◆ TASK DESCRIPTION
A faithful, word-for-word copy of the data below is required, without pictures.

** DATA SHOWN follows **

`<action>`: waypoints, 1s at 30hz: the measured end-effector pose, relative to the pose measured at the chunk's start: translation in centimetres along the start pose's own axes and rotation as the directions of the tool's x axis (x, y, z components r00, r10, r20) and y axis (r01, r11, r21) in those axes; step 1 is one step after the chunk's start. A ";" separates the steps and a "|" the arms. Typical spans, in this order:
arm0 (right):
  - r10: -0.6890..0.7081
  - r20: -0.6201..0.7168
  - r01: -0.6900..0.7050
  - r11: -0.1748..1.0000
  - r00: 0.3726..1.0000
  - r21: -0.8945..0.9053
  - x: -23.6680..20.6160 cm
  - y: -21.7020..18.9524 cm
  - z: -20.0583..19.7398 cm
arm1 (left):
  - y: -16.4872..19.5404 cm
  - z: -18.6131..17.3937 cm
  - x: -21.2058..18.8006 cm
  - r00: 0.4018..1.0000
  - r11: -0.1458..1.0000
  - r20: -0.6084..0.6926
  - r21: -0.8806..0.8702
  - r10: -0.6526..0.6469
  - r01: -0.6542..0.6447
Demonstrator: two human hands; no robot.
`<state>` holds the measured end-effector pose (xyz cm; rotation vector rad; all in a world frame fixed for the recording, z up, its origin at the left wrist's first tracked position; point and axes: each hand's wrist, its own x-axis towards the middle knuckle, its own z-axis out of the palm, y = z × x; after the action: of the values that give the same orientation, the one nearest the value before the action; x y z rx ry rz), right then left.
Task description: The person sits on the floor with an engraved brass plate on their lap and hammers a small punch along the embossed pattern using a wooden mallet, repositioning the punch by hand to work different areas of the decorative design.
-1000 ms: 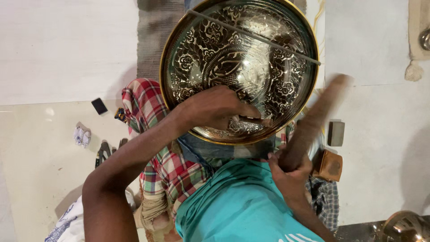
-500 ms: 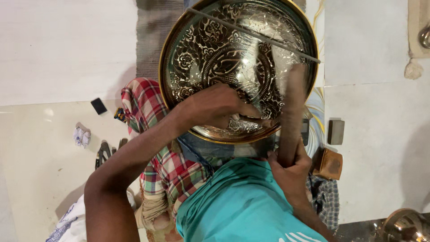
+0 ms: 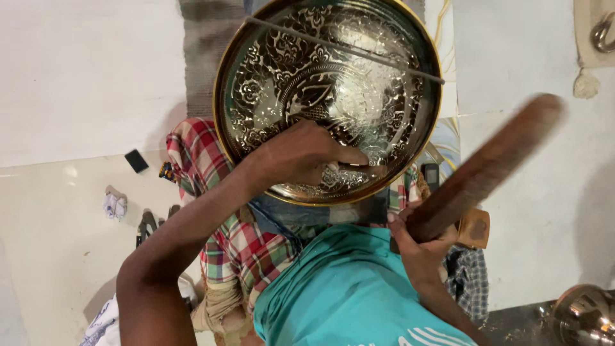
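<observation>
A large round engraved metal tray [image 3: 275, 83] with a golden rim rests on my lap over a red checked cloth [image 3: 237, 243]. My left hand [image 3: 301, 154] lies on the tray's near part, fingers closed around a small metal punch [image 3: 362, 170] whose tip touches the engraved surface. My right hand [image 3: 419, 240] grips a brown wooden mallet [image 3: 487, 166], raised and swung out to the right of the tray, blurred by motion. A thin metal rod [image 3: 346, 50] lies across the tray's far side.
A small black block [image 3: 136, 161] and a crumpled white rag [image 3: 115, 205] lie on the pale floor at left. A small brown box [image 3: 475, 227] sits by my right hand. A shiny metal vessel [image 3: 586, 314] stands at the bottom right corner.
The mallet came down onto the punch over the tray half a second ago and has now swung back up to the right. My left hand has stayed on the punch.
</observation>
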<state>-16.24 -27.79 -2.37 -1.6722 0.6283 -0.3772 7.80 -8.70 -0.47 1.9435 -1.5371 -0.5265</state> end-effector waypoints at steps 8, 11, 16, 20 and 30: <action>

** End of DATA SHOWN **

◆ SOLUTION TO THIS PROBLEM
`<action>`: waypoints, 1s at 30hz: the measured end-effector pose, relative to the pose measured at the chunk's start: translation in centimetres along the start pose's own axes and rotation as the directions of the tool's x axis (x, y, z components r00, r10, r20) and y axis (r01, r11, r21) in those axes; step 1 is one step after the chunk's start. A ";" separates the steps and a "|" the arms. Typical spans, in this order:
arm0 (right):
  - r10: -0.6890..0.7081
  - r20: -0.6201..0.7168
  - r01: -0.6900..0.7050
  - r11: -0.1748..1.0000
  - r00: 0.3726..1.0000
  - r21: -0.8945..0.9053
  - x: -23.6680..20.6160 cm
  - y: -21.7020..18.9524 cm
  - z: -20.0583..19.7398 cm
arm1 (left):
  - y: -16.4872..19.5404 cm
  - z: -18.6131..17.3937 cm
  - x: -21.2058..18.8006 cm
  - r00: 0.4018..1.0000
  - r11: -0.1458..1.0000
  - r20: -0.6084..0.6926
  - r21: -0.8806..0.8702
  - r10: -0.6526..0.6469
  - r01: -0.6542..0.6447
Demonstrator: two human hands; no robot.
`<state>` holds the measured end-effector pose (xyz cm; rotation vector rad; all in a world frame fixed for the recording, z up, its origin at the left wrist's first tracked position; point and axes: each hand's wrist, its own x-axis towards the middle knuckle, its own z-axis out of the palm, y = z × x; after the action: of the values that give the same orientation, the one nearest the value before the action; x y z rx ry rz), right then left.
Task description: The person sits on the floor with an engraved brass plate on their lap and hammers a small punch along the embossed pattern using a wooden mallet, repositioning the punch by hand to work different areas of the decorative design.
-1000 ms: 
-500 ms: 
+0 ms: 
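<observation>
A large round engraved metal tray [image 3: 275, 83] with a golden rim rests on my lap over a red checked cloth [image 3: 237, 243]. My left hand [image 3: 301, 154] lies on the tray's near part, fingers closed around a small metal punch [image 3: 362, 170] whose tip touches the engraved surface. My right hand [image 3: 419, 240] grips a brown wooden mallet [image 3: 487, 166], raised and swung out to the right of the tray, blurred by motion. A thin metal rod [image 3: 346, 50] lies across the tray's far side.
A small black block [image 3: 136, 161] and a crumpled white rag [image 3: 115, 205] lie on the pale floor at left. A small brown box [image 3: 475, 227] sits by my right hand. A shiny metal vessel [image 3: 586, 314] stands at the bottom right corner.
The mallet came down onto the punch over the tray half a second ago and has now swung back up to the right. My left hand has stayed on the punch.
</observation>
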<state>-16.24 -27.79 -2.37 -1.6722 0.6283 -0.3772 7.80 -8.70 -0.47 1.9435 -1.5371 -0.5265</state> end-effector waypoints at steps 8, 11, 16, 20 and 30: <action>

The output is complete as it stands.